Undaunted we then put in a claim for a temporary partial loss of earnings which was denied by another Case Manager. Her decision was upheld by the DRDRB even though over 3 years later, WCB had still not investigated or contacted the employer as to whether modified work was ever offered. On appeal to the second group of misfits (3 stooges selected as Appeal Commissioners) I requested that the employer and the Case Manager be subpoenaed to prove that no offer of modified work had ever been made. This request was denied because the 3 stooges decided that documentary evidence was adequate to make a decision which as any fool knows, documentary evidence is only accepted by fools and is rarely or ever used in real courts presided by real judges rather than the stooges or monkeys selected by the Government who are as dumb as the people they select.

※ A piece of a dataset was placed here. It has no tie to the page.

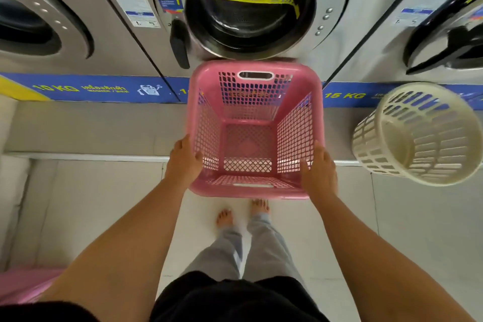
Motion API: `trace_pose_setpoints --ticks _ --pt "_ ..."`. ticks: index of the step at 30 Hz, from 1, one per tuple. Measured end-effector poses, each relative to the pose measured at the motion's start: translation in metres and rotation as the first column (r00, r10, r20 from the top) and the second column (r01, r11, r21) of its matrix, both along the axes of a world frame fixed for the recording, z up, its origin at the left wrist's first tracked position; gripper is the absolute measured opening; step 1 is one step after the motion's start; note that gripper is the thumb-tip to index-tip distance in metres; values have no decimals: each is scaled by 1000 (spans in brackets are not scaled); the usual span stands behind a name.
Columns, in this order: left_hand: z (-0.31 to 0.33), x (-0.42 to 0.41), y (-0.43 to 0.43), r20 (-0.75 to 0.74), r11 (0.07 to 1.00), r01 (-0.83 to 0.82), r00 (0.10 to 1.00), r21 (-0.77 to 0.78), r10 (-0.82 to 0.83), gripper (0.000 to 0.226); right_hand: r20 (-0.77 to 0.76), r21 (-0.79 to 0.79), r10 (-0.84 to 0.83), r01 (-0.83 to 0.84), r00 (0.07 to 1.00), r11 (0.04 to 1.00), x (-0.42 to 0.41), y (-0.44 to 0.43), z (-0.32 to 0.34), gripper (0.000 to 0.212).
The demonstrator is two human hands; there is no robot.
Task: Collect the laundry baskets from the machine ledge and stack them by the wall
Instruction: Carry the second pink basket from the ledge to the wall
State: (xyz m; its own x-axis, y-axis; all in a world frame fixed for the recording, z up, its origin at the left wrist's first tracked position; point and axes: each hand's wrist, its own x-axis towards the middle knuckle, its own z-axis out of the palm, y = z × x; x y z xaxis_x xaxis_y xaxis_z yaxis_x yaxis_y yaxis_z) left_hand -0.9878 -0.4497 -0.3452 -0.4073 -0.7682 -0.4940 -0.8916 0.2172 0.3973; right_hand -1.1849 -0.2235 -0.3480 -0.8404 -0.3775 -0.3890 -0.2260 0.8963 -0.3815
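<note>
Pink basket [254, 131], square and lattice-walled, sits between the two hands in front of the middle washing machine [251, 5], its open top facing the camera and its near rim out past the edge of the grey ledge [91, 128]; whether its base touches the ledge cannot be told. The left hand [183, 158] clasps the near left corner of the rim, thumb hooked over inside against the mesh, fingers wrapped down the outer wall. The right hand [318, 168] grips the near right corner the same way, thumb inside, fingers outside. Both hands are closed on the basket. Both forearms reach forward, bare and nearly straight, converging from the lower corners of the view toward the basket. Below it, bare feet stand on pale floor tiles [392, 230]. To the right, well apart from the hands, a cream round basket [418, 136] rests tilted on the ledge, its mouth turned toward the person. A second pink shape [23, 285] shows at the lower left edge, blurred
</note>
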Motion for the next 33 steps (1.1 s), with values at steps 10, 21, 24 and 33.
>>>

During the in person hearing, a question was asked by a member of the Appeals Commission, Patty Whiting if modified work was discussed which was a stupid question as discussing modified work is not the same as offering modified work. Rather than answering the question, the employer replied that had he known the worker had work restrictions was on CPP disability and AISH, he would not have hired him in the first place. This seemed to go over the 3 stooges heads and the claim for temporary partial loss of earnings to the end of May was again denied. We requested a reconsideration based on the fact that I contacted the employer and asked if he had ever offered modified work through the Case Manager or  contacted the worker directly to offer modified work and his reply was that he did not at anytime offer modified work. Not getting any where with these assholes who clearly should have or could have been replaced by monkeys we chose to go to Judicial Review.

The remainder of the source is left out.